TASK BRIEF:
Since the records include pictures, leave those out while you reproduce exactly and only the lines from the one containing "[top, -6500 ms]" through the one containing "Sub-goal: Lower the", inclusive.

___ GIVEN DATA ___

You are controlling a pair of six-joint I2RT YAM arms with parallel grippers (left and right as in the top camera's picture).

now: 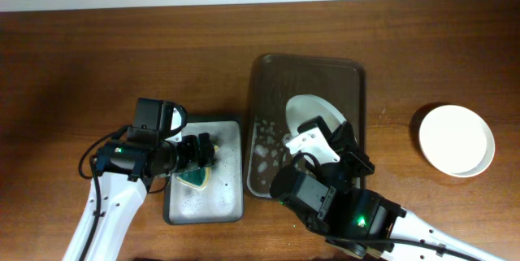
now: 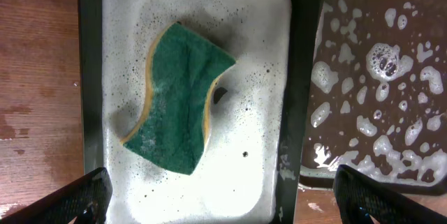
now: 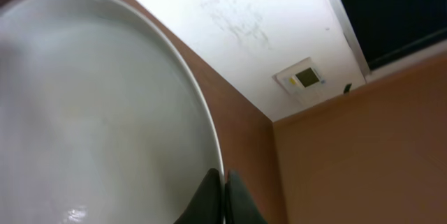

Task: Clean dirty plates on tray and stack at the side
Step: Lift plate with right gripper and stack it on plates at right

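The left end effector [image 2: 222, 197] is open wide, with its two dark fingers far apart, and it holds nothing. It hangs over a sponge [image 2: 183, 98] and does not touch it. The sponge has a wavy shape, with a rough green top and a soft yellow layer under it. It lies flat in a small grey tray [image 2: 272, 15] that is wet, soapy white and dotted with tiny dark specks. The right end effector [image 3: 223, 197] is closed tight on the rim of a plate [image 3: 91, 112], pinching the thin edge between its two dark fingers. This plate is round, shallow, smooth and a bit shiny, and the part that shows looks white. It is held up on a slant over the brown tray [image 1: 309, 74], not lying flat. The brown tray is big and dark, with round corners and a raised rim, and white foam [image 2: 387, 60] sits on its wet floor in little blobs. A second plate [image 1: 457, 139], round and plain white, lies flat on the wooden tabletop [image 1: 81, 66] well to the right of the brown tray.
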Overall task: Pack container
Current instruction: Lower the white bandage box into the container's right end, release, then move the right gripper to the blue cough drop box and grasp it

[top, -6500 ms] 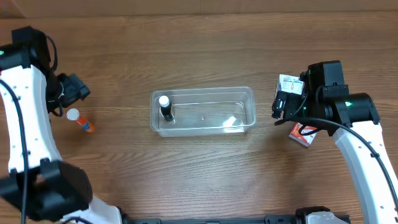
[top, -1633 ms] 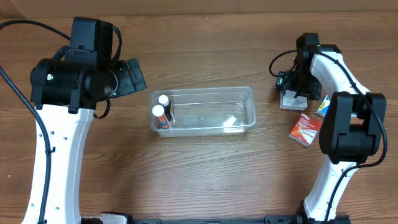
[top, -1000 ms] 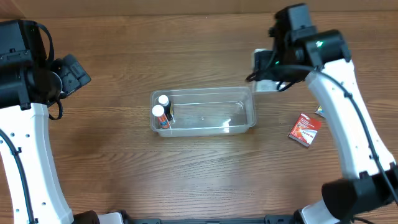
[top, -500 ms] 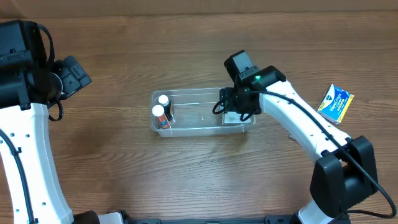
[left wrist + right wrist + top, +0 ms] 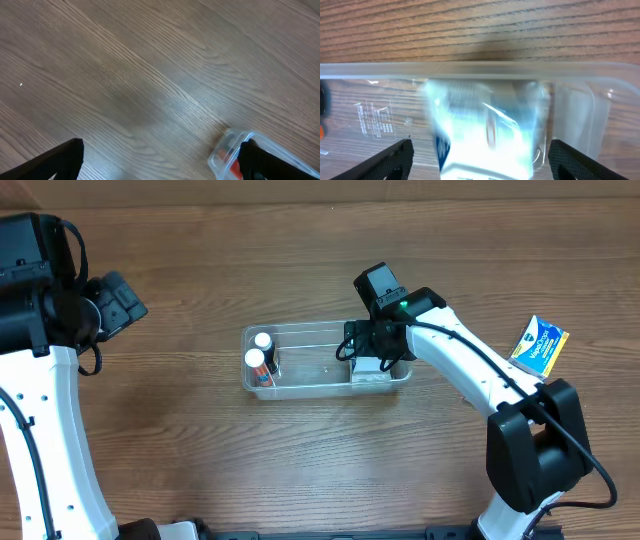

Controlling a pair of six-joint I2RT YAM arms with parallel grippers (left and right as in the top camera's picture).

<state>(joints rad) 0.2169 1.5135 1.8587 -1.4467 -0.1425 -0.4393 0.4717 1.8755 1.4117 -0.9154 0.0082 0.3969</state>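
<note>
The right pincer (image 5: pixel 480 167) has brought the white box (image 5: pixel 367 368) from the worktop's (image 5: pixel 320 460) right side into the container (image 5: pixel 310 327) mid-worktop — fingers spread, box released. The left pincer (image 5: pixel 160 160) idles, empty and spread; the blue packet (image 5: pixel 540 343) awaits packing.

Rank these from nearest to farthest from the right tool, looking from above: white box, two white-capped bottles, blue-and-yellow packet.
1. White box, right under the right tool, in the right end of the clear plastic container.
2. Two white-capped bottles, at the container's left end.
3. Blue-and-yellow packet, outside the container, far right.
</note>
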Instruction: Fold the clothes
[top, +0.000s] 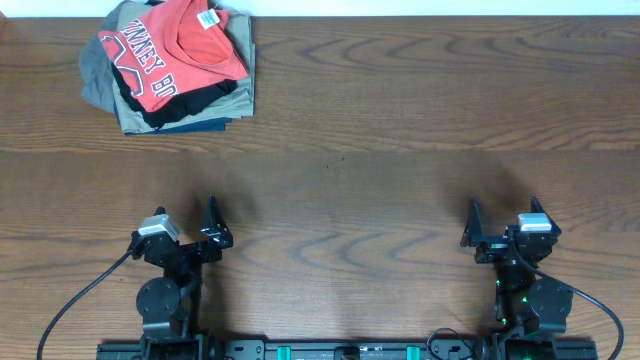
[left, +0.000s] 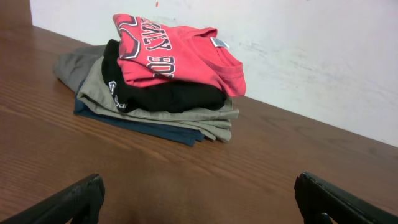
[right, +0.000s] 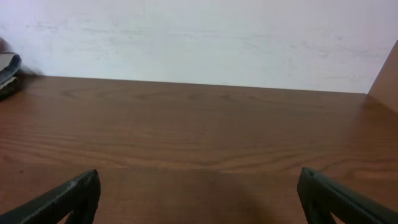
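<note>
The T-shirt lies folded atop a stack of clothes at the table's far left corner. The left gripper and right gripper are both spread wide and empty, well apart from it.

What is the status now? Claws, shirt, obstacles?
Left claw open, empty. Right claw open, empty. Red T-shirt folded atop garment pile, far-left. No obstacle seen.
</note>
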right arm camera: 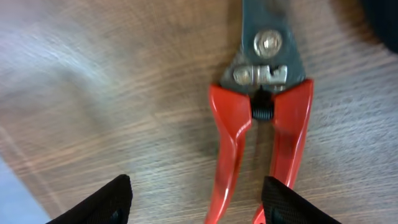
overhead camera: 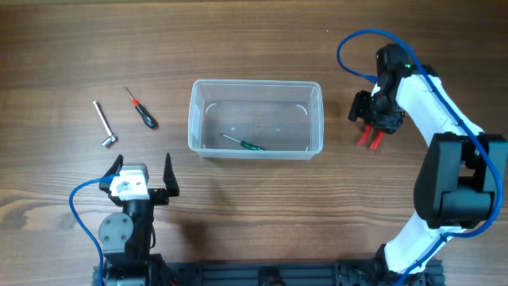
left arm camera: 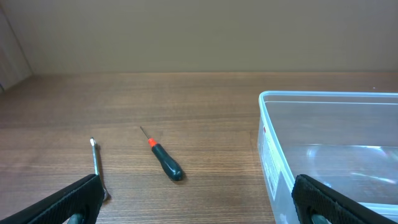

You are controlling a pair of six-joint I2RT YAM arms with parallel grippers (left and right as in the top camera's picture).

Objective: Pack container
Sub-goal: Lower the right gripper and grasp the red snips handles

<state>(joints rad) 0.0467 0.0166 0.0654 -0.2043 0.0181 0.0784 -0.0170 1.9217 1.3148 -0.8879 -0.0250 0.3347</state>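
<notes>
The clear plastic container (overhead camera: 255,119) stands in the middle of the table, with a green-handled screwdriver (overhead camera: 244,143) lying inside; its left wall shows in the left wrist view (left arm camera: 323,155). My right gripper (overhead camera: 371,127) hangs open over red-handled pliers (overhead camera: 368,139) to the right of the container; in the right wrist view the pliers (right arm camera: 258,134) lie flat, one handle between my fingers (right arm camera: 196,199). A screwdriver with a black and red handle (overhead camera: 143,111) (left arm camera: 163,160) and a metal L-shaped wrench (overhead camera: 105,127) (left arm camera: 96,165) lie left of the container. My left gripper (overhead camera: 141,176) (left arm camera: 196,205) is open and empty.
The table is brown wood (overhead camera: 262,206). The arm bases stand at the front edge, the left one (overhead camera: 127,238) and the right one (overhead camera: 421,238). A blue cable (overhead camera: 357,44) loops above the right arm.
</notes>
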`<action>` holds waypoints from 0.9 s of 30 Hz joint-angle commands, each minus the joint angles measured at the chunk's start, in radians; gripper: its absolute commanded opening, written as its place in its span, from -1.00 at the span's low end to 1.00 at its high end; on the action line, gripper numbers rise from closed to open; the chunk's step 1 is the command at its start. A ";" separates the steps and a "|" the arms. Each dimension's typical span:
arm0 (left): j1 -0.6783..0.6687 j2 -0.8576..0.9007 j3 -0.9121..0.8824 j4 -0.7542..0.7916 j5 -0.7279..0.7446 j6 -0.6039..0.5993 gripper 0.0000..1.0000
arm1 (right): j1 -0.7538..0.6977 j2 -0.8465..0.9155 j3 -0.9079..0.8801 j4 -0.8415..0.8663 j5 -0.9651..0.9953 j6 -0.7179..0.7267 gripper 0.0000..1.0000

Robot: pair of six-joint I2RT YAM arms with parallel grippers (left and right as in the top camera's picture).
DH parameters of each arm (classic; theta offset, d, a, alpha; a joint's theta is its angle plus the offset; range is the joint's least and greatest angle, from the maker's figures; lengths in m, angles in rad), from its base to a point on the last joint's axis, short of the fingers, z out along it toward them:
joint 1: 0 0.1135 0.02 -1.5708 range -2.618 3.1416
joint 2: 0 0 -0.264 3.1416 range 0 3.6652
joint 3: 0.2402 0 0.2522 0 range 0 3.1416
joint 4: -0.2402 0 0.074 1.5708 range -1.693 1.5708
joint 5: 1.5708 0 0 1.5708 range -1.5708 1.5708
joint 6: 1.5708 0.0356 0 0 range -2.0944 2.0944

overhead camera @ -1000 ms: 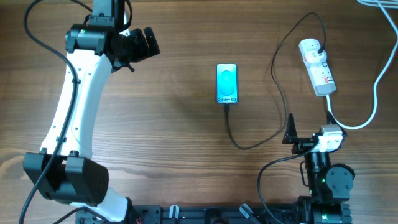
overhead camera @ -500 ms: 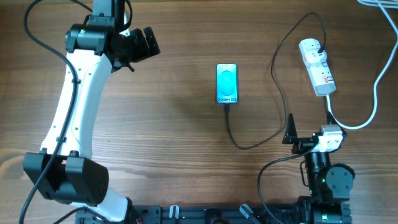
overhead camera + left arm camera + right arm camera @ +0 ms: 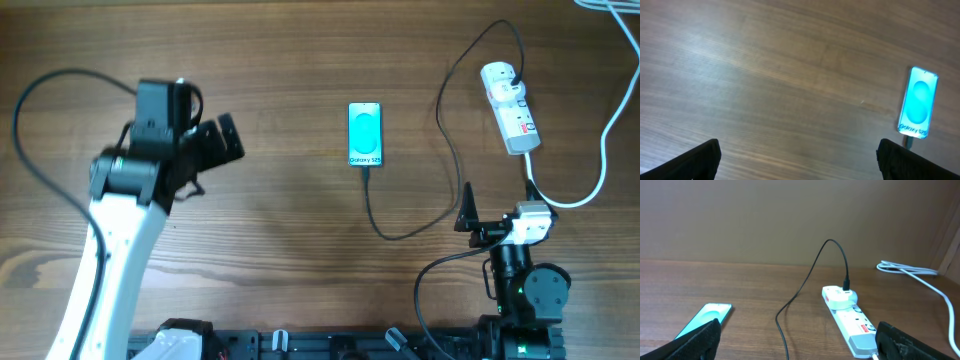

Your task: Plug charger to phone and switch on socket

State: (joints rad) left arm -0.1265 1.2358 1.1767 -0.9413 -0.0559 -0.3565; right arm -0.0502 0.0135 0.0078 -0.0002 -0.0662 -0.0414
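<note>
The phone (image 3: 365, 133) lies screen up at the table's middle, teal screen lit. It also shows in the left wrist view (image 3: 918, 102) and the right wrist view (image 3: 707, 319). The charger (image 3: 385, 228), a thin black cable, has its tip at the phone's near end and loops right and up to a white plug (image 3: 497, 73) in the socket (image 3: 512, 115), which also shows in the right wrist view (image 3: 854, 325). My left gripper (image 3: 218, 146) is open and empty, well left of the phone. My right gripper (image 3: 467, 212) is open and empty, below the socket.
A thick white cord (image 3: 590, 180) runs from the socket's near end round to the right edge and up to the far right corner. The right arm's base (image 3: 525, 285) sits at the front right, with its own black cable beside it.
My left arm has pulled back toward the front of the table, its gripper moving down and slightly left, still open. The right arm, phone, cable and socket have not moved.
</note>
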 commanded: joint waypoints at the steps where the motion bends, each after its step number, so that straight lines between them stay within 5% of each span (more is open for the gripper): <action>1: 0.005 -0.168 -0.087 0.004 -0.018 0.012 1.00 | 0.005 -0.010 -0.003 0.001 0.013 0.018 0.99; 9: 0.005 -0.671 -0.534 0.313 -0.017 0.016 1.00 | 0.005 -0.010 -0.003 0.001 0.013 0.018 0.99; 12: 0.005 -0.827 -0.655 0.393 0.031 0.137 1.00 | 0.005 -0.010 -0.003 0.001 0.014 0.018 0.99; 15: 0.005 -0.944 -0.764 0.459 0.071 0.245 1.00 | 0.005 -0.010 -0.003 0.001 0.013 0.018 0.99; 27: 0.113 -1.184 -1.069 0.760 0.079 0.249 1.00 | 0.005 -0.010 -0.003 0.001 0.013 0.018 0.99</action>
State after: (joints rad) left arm -0.0486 0.0956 0.1452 -0.2138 0.0090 -0.1314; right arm -0.0502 0.0128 0.0074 -0.0002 -0.0658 -0.0380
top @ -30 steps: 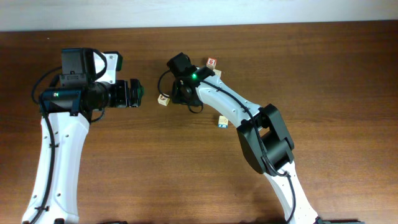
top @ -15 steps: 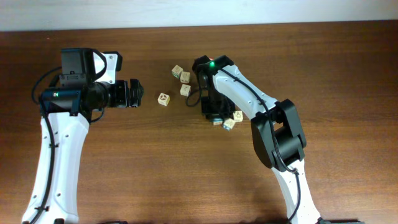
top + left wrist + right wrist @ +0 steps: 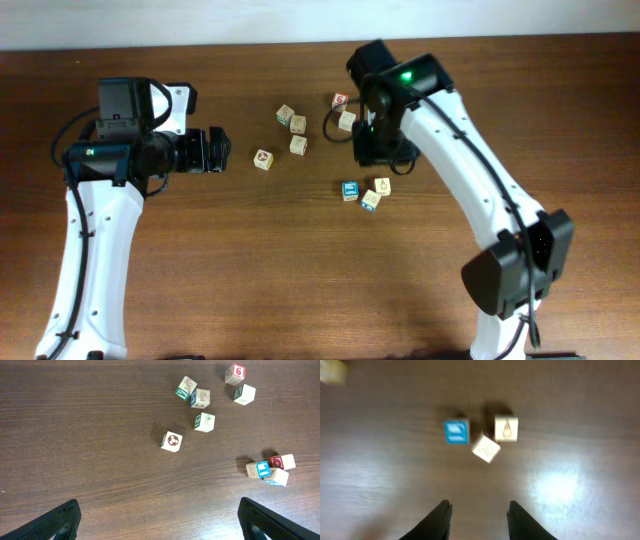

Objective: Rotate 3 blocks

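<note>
Since half a second ago my right arm has swung off the cluster and pulled toward the far side, so its end effector (image 3: 479,507) hangs above the three blocks, fingers parted a modest way and holding nothing. The blue-faced block (image 3: 456,432), the angled tan block (image 3: 485,448) and the square-set tan block (image 3: 506,428) sit bunched together, the angled one seemingly touching both neighbours. I judge that to be the hazard: closing on any one could drag or tip the others. The left end effector (image 3: 159,510) is spread wide and empty, well apart. The table (image 3: 200,250) is dark glossy wood grain with glare under the right wrist, and a pale wall strip (image 3: 200,20) runs along its far edge.
</note>
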Robot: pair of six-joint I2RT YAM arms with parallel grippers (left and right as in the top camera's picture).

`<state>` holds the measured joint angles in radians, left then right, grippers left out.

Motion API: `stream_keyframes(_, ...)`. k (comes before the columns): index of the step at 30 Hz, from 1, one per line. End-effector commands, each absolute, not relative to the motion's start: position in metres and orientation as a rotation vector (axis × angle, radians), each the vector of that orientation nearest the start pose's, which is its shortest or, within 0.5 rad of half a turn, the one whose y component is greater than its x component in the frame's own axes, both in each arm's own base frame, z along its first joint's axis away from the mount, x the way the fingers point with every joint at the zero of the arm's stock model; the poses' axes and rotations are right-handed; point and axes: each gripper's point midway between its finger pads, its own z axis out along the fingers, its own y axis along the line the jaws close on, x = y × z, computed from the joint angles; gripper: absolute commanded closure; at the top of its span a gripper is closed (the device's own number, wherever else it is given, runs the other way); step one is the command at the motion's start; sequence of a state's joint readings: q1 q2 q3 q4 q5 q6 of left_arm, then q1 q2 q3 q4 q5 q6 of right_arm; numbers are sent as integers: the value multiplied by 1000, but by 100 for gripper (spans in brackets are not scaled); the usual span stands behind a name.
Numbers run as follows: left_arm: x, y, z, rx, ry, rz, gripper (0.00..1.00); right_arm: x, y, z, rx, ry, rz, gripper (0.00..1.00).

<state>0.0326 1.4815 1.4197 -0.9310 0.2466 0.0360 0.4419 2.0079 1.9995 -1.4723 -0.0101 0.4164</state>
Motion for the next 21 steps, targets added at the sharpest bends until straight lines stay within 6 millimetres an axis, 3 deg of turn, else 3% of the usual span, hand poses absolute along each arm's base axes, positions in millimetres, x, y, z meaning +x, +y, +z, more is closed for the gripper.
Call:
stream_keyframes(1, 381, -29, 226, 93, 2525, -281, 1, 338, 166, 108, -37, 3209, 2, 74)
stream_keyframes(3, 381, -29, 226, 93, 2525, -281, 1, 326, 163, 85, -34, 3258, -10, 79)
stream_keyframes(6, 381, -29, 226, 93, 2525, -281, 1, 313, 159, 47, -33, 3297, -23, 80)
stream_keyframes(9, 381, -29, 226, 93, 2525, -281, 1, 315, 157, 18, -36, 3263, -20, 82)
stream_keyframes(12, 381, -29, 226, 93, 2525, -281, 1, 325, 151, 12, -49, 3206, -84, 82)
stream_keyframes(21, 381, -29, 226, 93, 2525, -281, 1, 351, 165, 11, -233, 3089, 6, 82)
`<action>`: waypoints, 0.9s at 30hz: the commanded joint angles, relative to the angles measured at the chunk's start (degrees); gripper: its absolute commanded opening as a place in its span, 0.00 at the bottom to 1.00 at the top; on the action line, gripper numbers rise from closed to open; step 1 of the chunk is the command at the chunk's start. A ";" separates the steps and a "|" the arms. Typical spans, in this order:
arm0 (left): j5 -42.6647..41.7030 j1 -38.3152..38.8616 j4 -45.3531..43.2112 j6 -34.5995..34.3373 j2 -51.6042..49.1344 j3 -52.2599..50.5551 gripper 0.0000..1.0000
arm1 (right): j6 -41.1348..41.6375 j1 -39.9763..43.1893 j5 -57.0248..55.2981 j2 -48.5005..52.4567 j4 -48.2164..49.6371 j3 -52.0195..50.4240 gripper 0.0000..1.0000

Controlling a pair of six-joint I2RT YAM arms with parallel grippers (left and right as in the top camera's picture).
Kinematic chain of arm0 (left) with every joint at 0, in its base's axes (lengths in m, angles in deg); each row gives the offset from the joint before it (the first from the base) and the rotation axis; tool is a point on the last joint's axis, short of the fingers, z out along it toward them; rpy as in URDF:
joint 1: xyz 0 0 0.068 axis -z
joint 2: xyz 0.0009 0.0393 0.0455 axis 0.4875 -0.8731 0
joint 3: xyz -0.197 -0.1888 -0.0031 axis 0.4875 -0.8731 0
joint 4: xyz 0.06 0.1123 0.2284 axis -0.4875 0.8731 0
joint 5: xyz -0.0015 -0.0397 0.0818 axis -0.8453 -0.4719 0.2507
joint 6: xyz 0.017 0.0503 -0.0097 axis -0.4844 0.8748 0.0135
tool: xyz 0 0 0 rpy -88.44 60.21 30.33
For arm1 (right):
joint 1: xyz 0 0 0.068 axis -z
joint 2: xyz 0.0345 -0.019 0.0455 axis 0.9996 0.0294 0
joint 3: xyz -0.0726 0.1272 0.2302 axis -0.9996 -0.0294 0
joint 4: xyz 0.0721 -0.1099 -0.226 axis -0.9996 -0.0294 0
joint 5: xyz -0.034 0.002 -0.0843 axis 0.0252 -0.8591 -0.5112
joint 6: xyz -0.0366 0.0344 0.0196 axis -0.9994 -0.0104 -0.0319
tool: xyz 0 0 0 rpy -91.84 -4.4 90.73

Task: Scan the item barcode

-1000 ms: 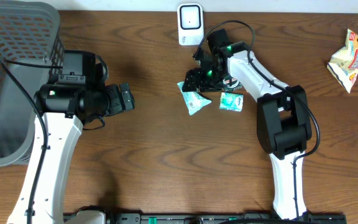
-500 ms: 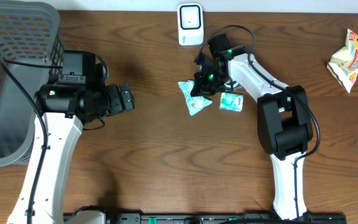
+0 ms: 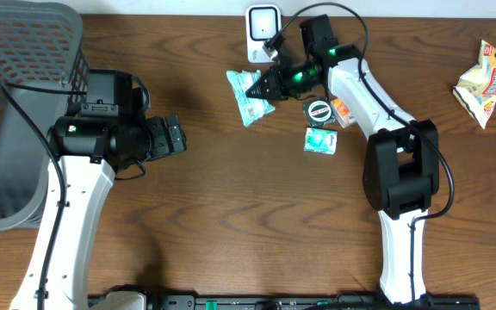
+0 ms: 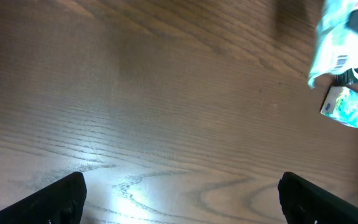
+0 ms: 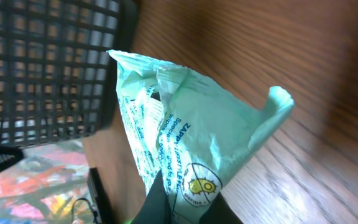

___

WRITTEN ANSWER:
[top, -6500 ms] 
[top, -1633 ms] 
[top, -1000 ms] 
[top, -500 ms] 
[left wrist + right wrist + top, +0 ms] 

Controlling a pair of six-joint I2RT YAM arms with parallel grippers (left and right as in the top camera's picture).

<state>(joints rad) 0.2169 1.5135 1.8587 -1.4467 -0.1425 -0.4393 0.4717 1.8755 1.4117 -0.9154 0.0082 0.3969</state>
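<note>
The right pincer (image 5: pixel 480 167) has brought the white box (image 5: pixel 367 368) from the worktop's (image 5: pixel 320 460) right side into the container (image 5: pixel 310 327) mid-worktop — fingers spread, box released. The left pincer (image 5: pixel 160 160) idles, empty and spread; the blue packet (image 5: pixel 540 343) awaits packing.

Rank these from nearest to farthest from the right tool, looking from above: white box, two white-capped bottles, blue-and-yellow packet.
1. White box, right under the right tool, in the right end of the clear plastic container.
2. Two white-capped bottles, at the container's left end.
3. Blue-and-yellow packet, outside the container, far right.
</note>
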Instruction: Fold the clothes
[top, +0.000s] 
[left, +0.000s] 
[right, +0.000s] 
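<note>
The T-shirt lies folded atop a stack of clothes at the table's far left corner. The left gripper and right gripper are both spread wide and empty, well apart from it.

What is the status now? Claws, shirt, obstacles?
Left claw open, empty. Right claw open, empty. Red T-shirt folded atop garment pile, far-left. No obstacle seen.
</note>
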right arm camera: 
overhead camera: 
left arm camera: 

You are controlling a pair of six-joint I2RT YAM arms with parallel grippers (left and right as in the top camera's picture).

Objective: Pack container
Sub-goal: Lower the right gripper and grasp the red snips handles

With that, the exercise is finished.